Why kappa, and not just percent agreement
When two reviewers screen the same records, you could simply report the percentage they classified the same way. The problem is that two reviewers excluding most records will agree a lot by chance alone, so a high raw agreement can hide poor reliability. Cohen's kappa corrects for that chance agreement, which is why journals and methodologists expect it as the measure of inter-rater reliability rather than a bare percentage.
How to read your result
The calculator reports kappa alongside the observed and chance agreement so you can see how much of the raw agreement was genuine. The interpretation band uses the widely cited Landis and Koch benchmarks:
- Below 0.00: poor, worse than chance
- 0.00 to 0.20: slight
- 0.21 to 0.40: fair
- 0.41 to 0.60: moderate
- 0.61 to 0.80: substantial
- 0.81 to 1.00: almost perfect
These bands are conventions, not hard rules. A low kappa is a prompt to revisit your eligibility criteria and re-pilot, since the usual cause is an ambiguous criterion that the two reviewers interpreted differently. Our guide to running a reliable two-reviewer screening process covers how to calibrate before you screen at scale.

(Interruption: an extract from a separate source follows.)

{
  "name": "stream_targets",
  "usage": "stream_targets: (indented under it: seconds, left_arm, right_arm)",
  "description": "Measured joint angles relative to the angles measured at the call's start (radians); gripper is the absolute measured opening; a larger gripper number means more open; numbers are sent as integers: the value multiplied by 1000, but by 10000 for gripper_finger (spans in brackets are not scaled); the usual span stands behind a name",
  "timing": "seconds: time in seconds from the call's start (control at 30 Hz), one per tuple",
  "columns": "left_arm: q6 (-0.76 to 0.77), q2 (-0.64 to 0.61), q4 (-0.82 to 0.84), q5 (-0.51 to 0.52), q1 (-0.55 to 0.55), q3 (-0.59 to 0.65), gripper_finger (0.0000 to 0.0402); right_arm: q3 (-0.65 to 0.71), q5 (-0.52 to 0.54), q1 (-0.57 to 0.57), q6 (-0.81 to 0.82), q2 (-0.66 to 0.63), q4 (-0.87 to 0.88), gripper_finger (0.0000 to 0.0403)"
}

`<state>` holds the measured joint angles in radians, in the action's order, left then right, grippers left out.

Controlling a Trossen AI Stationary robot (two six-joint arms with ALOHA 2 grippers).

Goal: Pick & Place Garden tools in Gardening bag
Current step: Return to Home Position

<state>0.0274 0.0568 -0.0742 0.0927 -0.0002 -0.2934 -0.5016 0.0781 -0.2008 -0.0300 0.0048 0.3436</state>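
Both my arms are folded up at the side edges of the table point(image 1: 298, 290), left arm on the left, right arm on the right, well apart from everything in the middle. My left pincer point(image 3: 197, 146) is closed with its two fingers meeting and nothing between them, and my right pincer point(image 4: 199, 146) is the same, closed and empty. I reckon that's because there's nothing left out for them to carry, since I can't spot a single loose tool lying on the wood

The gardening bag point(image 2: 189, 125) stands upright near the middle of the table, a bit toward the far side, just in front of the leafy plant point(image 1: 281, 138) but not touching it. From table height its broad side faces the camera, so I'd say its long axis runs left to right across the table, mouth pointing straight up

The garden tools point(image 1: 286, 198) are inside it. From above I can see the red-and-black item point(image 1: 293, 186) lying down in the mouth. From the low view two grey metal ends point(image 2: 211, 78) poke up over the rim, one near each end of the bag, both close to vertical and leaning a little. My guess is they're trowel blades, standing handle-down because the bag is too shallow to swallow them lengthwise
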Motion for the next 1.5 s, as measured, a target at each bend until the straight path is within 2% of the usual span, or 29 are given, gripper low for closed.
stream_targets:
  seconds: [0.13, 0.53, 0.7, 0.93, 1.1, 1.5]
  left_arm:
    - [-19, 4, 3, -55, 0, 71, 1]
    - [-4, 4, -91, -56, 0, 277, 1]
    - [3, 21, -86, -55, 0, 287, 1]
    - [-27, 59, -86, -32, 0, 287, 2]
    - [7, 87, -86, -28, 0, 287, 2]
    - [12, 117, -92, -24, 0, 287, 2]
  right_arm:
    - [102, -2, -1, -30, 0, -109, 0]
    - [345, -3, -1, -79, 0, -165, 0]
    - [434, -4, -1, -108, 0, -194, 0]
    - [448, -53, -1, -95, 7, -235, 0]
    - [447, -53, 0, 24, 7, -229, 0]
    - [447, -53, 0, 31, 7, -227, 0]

Where agreement fits in the review
Reviewer agreement is a checkpoint inside the screening stage, the same stage whose totals you report in your PRISMA 2020 flow diagram. A calibrated, well-documented screening process is what makes the records screened and records excluded counts in that diagram defensible. Reporting the kappa from your pilot is also one of the methods details the PRISMA reporting checklist expects under the selection process item.